-- What to do --
The records below must be returned exactly, with every picture left out.

────

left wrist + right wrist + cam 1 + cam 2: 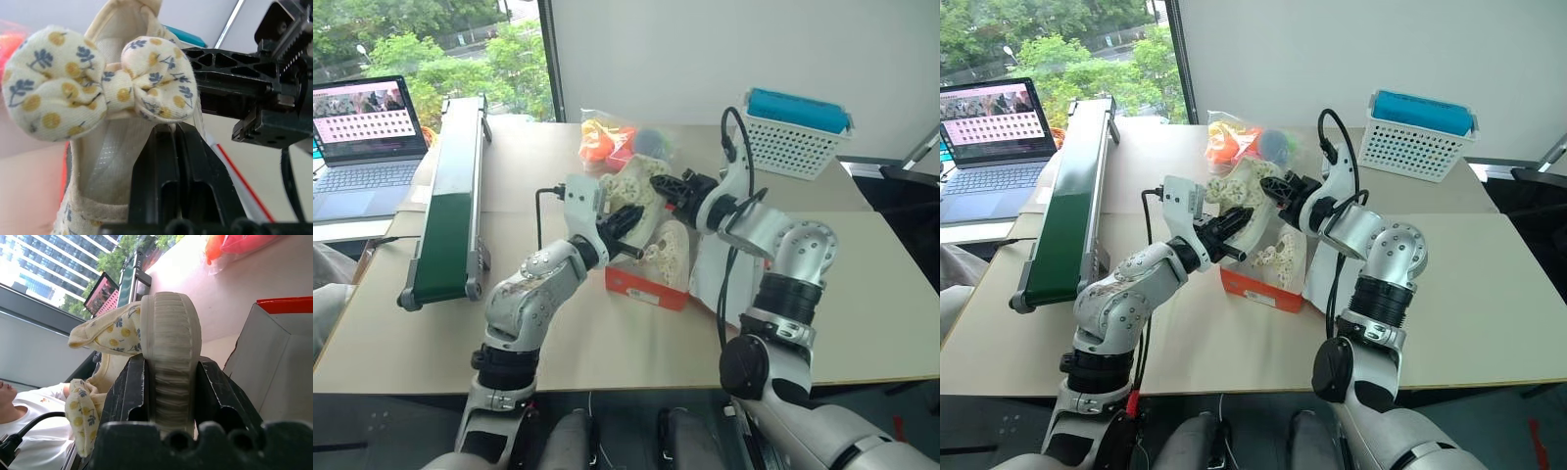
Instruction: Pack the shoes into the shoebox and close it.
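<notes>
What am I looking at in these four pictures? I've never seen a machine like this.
It is a humanoid robot with two arms. Two pictures come from cameras in its head, two from its wrists. Over a table, the right gripper pinches a cream shoe by its sole; the left gripper sits at the same shoe's fabric edge beside the bow. Below is an open red shoebox with the second shoe inside. Also there: a toy bag, white basket, conveyor, laptop.

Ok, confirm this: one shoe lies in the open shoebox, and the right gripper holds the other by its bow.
Not the bow: the right gripper holds the other shoe by its sole, as the right wrist view shows. One shoe lies in the open shoebox.
</notes>
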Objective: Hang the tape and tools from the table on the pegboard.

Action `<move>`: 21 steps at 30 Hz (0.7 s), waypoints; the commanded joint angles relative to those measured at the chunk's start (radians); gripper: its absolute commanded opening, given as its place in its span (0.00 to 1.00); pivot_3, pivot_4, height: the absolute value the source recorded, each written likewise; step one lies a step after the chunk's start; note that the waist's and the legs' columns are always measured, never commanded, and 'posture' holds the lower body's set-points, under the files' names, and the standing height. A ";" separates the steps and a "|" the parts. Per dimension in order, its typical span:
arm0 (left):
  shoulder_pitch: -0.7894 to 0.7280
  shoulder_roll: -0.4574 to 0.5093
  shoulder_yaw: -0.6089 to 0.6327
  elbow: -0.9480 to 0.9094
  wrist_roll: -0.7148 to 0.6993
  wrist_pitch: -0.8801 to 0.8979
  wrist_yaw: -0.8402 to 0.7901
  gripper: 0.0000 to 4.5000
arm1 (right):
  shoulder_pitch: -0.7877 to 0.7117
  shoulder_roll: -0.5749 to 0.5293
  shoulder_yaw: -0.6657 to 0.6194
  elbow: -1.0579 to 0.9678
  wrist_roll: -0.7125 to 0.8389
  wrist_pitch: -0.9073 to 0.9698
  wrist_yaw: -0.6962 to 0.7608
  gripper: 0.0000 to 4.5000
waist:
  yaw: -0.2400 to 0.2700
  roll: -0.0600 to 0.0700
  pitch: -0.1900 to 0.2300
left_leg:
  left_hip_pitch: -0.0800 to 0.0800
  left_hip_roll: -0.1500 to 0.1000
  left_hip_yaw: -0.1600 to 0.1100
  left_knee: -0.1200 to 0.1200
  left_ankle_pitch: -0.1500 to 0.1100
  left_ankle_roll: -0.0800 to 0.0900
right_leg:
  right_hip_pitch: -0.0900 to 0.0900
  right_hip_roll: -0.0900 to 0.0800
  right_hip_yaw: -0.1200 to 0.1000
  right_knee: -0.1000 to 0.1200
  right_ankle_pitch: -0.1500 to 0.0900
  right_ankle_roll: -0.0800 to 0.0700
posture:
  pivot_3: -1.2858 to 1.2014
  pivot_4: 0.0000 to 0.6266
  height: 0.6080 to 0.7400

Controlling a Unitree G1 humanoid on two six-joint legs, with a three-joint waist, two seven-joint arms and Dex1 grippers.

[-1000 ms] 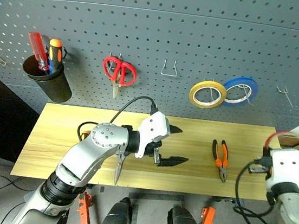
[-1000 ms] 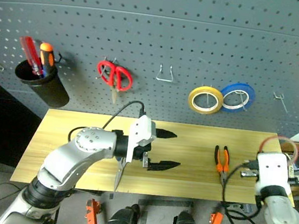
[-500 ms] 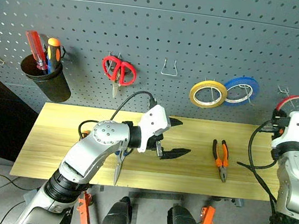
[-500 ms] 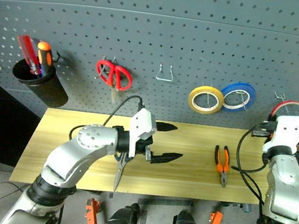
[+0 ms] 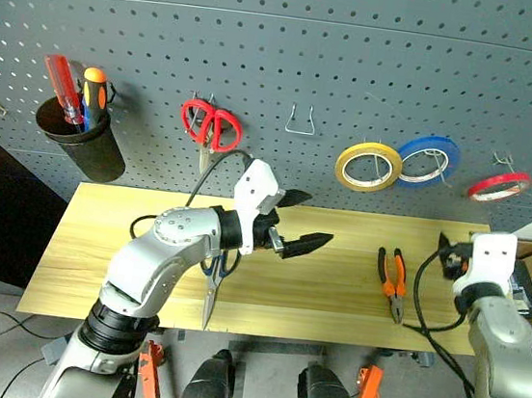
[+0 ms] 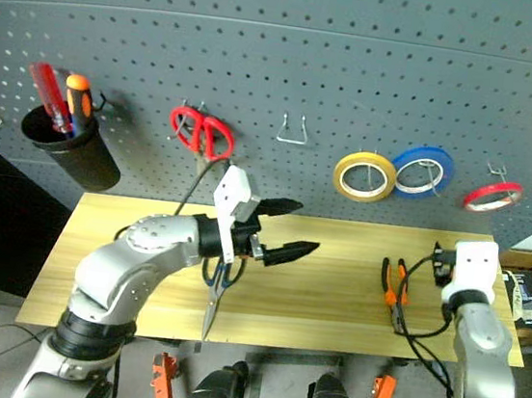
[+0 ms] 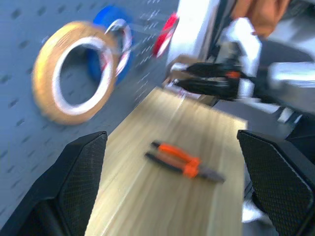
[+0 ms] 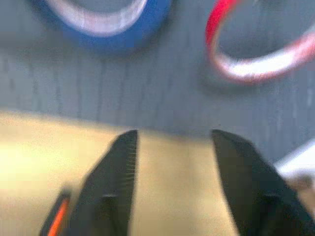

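Left eye view first: red tape (image 5: 499,186) hangs on a hook at the far right of the pegboard (image 5: 284,56), just right of the blue roll (image 5: 428,160) and yellow roll (image 5: 369,166). Right gripper (image 8: 173,184) sits below it over the table (image 5: 331,299), fingers spread apart, nothing between them. Left gripper (image 5: 298,220) is wide open and empty above mid-table. Pliers (image 5: 392,283) lie flat at the right; dark-handled scissors (image 5: 212,285) rest near the front edge under the left arm.
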 commanded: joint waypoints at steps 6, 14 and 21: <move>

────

-- Result for this exercise --
left wrist + right wrist + cam 1 + cam 2: 
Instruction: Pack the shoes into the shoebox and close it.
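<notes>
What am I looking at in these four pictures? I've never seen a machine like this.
It is a humanoid robot with two arms. Two pictures come from cameras in its head, two from its wrists. Over a table, the right gripper pinches a cream shoe by its sole; the left gripper sits at the same shoe's fabric edge beside the bow. Below is an open red shoebox with the second shoe inside. Also there: a toy bag, white basket, conveyor, laptop.

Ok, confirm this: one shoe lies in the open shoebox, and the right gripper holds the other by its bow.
Not the bow: the right gripper holds the other shoe by its sole, as the right wrist view shows. One shoe lies in the open shoebox.
</notes>
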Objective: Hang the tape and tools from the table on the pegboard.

Action `<move>`: 21 steps at 30 Hz (0.7 s), waypoints; the commanded joint angles relative to those measured at the chunk's start (radians); gripper: its absolute commanded opening, given as its place in its span (0.00 to 1.00); pivot_3, pivot_4, height: the absolute value the source recorded, each written likewise; step one lies a step after the chunk's start; note that the waist's and the legs' columns are always measured, never commanded, and 'posture' holds the lower body's set-points, under the files' names, and the standing height. A ";" separates the steps and a "|" the parts. Per dimension in order, its typical span:
arm0 (left):
  shoulder_pitch: -0.7894 to 0.7280
  shoulder_roll: -0.4574 to 0.5093
  shoulder_yaw: -0.6089 to 0.6327
  elbow: -0.9480 to 0.9094
  wrist_roll: -0.7148 to 0.6993
  wrist_pitch: -0.8801 to 0.8979
  wrist_yaw: -0.8402 to 0.7901
  gripper: 0.0000 to 4.5000
arm1 (right):
  shoulder_pitch: -0.7877 to 0.7117
  shoulder_roll: -0.5749 to 0.5293
  shoulder_yaw: -0.6657 to 0.6194
  elbow: -1.0579 to 0.9678
  wrist_roll: -0.7125 to 0.8389
  wrist_pitch: -0.9073 to 0.9698
  wrist_yaw: -0.6962 to 0.7608
  gripper: 0.0000 to 4.5000
waist:
  yaw: -0.2400 to 0.2700
  roll: -0.0600 to 0.0700
  pitch: -0.1900 to 0.2300
left_leg:
  left_hip_pitch: -0.0800 to 0.0800
  left_hip_roll: -0.1500 to 0.1000
  left_hip_yaw: -0.1600 to 0.1100
  left_knee: -0.1200 to 0.1200
  left_ankle_pitch: -0.1500 to 0.1100
  left_ankle_roll: -0.0800 to 0.0900
right_leg:
  right_hip_pitch: -0.0900 to 0.0900
  right_hip_roll: -0.0900 to 0.0800
  right_hip_yaw: -0.1200 to 0.1000
  right_knee: -0.1000 to 0.1200
  right_ankle_pitch: -0.1500 to 0.0900
  right_ankle_roll: -0.0800 to 0.0700
posture:
  pivot_3: -1.2858 to 1.2014
  pivot_4: 0.0000 to 0.6266
  height: 0.6080 to 0.7400

Controlling a Unitree G1 humanoid on two six-joint legs, with a three-joint waist, two seven-joint arms and Dex1 grippers.

[-1000 ms] 
[-1000 ms] 
[-500 ms] 
[-500 ms] 
[+0 ms] 
[+0 ms] 
[+0 ms] 
[+0 ms] 

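Left eye view first: red tape (image 5: 499,186) hangs on a hook at the far right of the pegboard (image 5: 284,56), just right of the blue roll (image 5: 428,160) and yellow roll (image 5: 369,166). Right gripper (image 8: 173,184) sits below it over the table (image 5: 331,299), fingers spread apart, nothing between them. Left gripper (image 5: 298,220) is wide open and empty above mid-table. Pliers (image 5: 392,283) lie flat at the right; dark-handled scissors (image 5: 212,285) rest near the front edge under the left arm.
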 commanded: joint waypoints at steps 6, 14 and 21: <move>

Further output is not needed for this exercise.